-- What you need to do --
The entries are to be duplicated exactly, with nothing left out.

(Records for this exercise begins)

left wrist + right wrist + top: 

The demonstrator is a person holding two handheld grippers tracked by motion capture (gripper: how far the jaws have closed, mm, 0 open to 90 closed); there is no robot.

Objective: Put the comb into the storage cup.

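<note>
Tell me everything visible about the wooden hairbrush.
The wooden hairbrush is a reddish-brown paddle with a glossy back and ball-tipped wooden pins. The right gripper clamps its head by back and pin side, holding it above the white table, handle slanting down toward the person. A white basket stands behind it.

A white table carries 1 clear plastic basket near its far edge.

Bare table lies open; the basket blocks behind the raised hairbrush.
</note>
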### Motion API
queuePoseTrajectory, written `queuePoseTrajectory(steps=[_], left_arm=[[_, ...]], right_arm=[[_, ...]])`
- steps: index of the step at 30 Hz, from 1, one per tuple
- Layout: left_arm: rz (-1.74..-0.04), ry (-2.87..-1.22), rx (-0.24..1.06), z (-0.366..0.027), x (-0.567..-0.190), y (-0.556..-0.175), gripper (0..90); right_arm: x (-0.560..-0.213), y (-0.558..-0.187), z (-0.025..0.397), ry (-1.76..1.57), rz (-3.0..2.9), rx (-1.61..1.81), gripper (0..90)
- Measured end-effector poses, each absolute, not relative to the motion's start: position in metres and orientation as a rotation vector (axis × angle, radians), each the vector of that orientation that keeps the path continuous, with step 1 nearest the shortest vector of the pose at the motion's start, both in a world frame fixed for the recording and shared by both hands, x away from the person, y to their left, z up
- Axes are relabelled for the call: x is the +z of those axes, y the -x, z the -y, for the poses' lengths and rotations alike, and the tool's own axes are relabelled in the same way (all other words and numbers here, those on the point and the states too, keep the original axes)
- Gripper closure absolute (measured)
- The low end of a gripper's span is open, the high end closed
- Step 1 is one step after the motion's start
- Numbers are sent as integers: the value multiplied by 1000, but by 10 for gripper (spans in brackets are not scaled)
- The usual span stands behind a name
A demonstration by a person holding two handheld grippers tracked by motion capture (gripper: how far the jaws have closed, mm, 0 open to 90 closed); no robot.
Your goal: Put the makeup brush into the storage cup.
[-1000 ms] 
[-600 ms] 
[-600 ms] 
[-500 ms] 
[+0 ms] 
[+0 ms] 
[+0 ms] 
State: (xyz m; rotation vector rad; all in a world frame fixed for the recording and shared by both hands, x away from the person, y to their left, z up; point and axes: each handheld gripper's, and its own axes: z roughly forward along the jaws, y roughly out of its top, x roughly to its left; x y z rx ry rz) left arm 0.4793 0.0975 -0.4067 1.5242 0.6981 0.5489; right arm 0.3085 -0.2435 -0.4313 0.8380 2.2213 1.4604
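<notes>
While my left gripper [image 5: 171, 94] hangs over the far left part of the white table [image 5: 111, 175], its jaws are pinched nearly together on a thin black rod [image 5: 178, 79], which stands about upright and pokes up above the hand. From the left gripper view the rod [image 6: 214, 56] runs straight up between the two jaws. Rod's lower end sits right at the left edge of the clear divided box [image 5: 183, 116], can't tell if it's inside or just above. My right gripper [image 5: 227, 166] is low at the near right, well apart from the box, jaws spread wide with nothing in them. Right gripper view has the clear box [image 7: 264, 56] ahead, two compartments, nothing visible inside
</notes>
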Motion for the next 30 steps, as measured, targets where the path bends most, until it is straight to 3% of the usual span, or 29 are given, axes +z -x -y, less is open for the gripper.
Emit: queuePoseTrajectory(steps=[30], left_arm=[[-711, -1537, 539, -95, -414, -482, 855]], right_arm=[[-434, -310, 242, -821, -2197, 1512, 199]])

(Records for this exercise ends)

-- Solution to this problem --
left wrist + right wrist + top: 

The demonstrator is a person holding two handheld grippers tracked by motion capture (gripper: how far the jaws have closed, mm, 0 open to 90 closed); there is no robot.

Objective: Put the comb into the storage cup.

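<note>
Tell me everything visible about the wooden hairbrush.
The wooden hairbrush is a reddish-brown paddle with a glossy back and ball-tipped wooden pins. The right gripper clamps its head by back and pin side, holding it above the white table, handle slanting down toward the person. A white basket stands behind it.

A white table carries 1 clear plastic basket near its far edge.

Bare table lies open; the basket blocks behind the raised hairbrush.
</note>
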### Motion API
queuePoseTrajectory, written `queuePoseTrajectory(steps=[_], left_arm=[[_, ...]], right_arm=[[_, ...]])`
- steps: index of the step at 30 Hz, from 1, one per tuple
- Layout: left_arm: rz (-1.74..-0.04), ry (-2.87..-1.22), rx (-0.24..1.06), z (-0.366..0.027), x (-0.567..-0.190), y (-0.556..-0.175), gripper (0..90); right_arm: x (-0.560..-0.213), y (-0.558..-0.187), z (-0.025..0.397), ry (-1.76..1.57), rz (-3.0..2.9), rx (-1.61..1.81), gripper (0..90)
- Measured end-effector poses, each absolute, not relative to the motion's start: position in metres and orientation as a rotation vector (axis × angle, radians), each the vector of that orientation that keeps the path continuous, with step 1 nearest the shortest vector of the pose at the motion's start, both in a world frame fixed for the recording and shared by both hands, x away from the person, y to their left, z up
- Axes are relabelled for the call: x is the +z of those axes, y the -x, z the -y, for the poses' lengths and rotations alike, and the tool's own axes are relabelled in the same way (all other words and numbers here, those on the point and the states too, keep the original axes)
- Gripper closure absolute (measured)
- The low end of a gripper's span is open, the high end closed
- Step 1 is one step after the motion's start
- Numbers are sent as integers: the value multiplied by 1000, but by 10 for gripper (spans in brackets are not scaled)
- The usual span stands behind a name
A demonstration by a person holding two handheld grippers tracked by motion capture (gripper: how far the jaws have closed, mm, 0 open to 90 closed); no robot.
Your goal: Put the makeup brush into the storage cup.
[-1000 ms] 
[-600 ms] 
[-600 ms] 
[-500 ms] 
[+0 ms] 
[+0 ms] 
[+0 ms] 
State: (xyz m; rotation vector rad; all in a world frame fixed for the recording and shared by both hands, x away from the person, y to their left, z up; point and axes: each handheld gripper's, and its own axes: z roughly forward along the jaws, y roughly out of its top, x roughly to its left; x y z rx ry rz) left arm 0.4793 0.0975 -0.4067 1.5242 0.6981 0.5489; right arm 0.3085 -0.2435 -0.4313 0.8380 2.2213 1.4604
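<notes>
While my left gripper [image 5: 171, 94] hangs over the far left part of the white table [image 5: 111, 175], its jaws are pinched nearly together on a thin black rod [image 5: 178, 79], which stands about upright and pokes up above the hand. From the left gripper view the rod [image 6: 214, 56] runs straight up between the two jaws. Rod's lower end sits right at the left edge of the clear divided box [image 5: 183, 116], can't tell if it's inside or just above. My right gripper [image 5: 227, 166] is low at the near right, well apart from the box, jaws spread wide with nothing in them. Right gripper view has the clear box [image 7: 264, 56] ahead, two compartments, nothing visible inside
</notes>
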Motion for the next 30 steps, as measured, targets where the path bends most, until it is straight to 3% of the usual span, or 29 are given, axes +z -x -y, less is open for the gripper.
Emit: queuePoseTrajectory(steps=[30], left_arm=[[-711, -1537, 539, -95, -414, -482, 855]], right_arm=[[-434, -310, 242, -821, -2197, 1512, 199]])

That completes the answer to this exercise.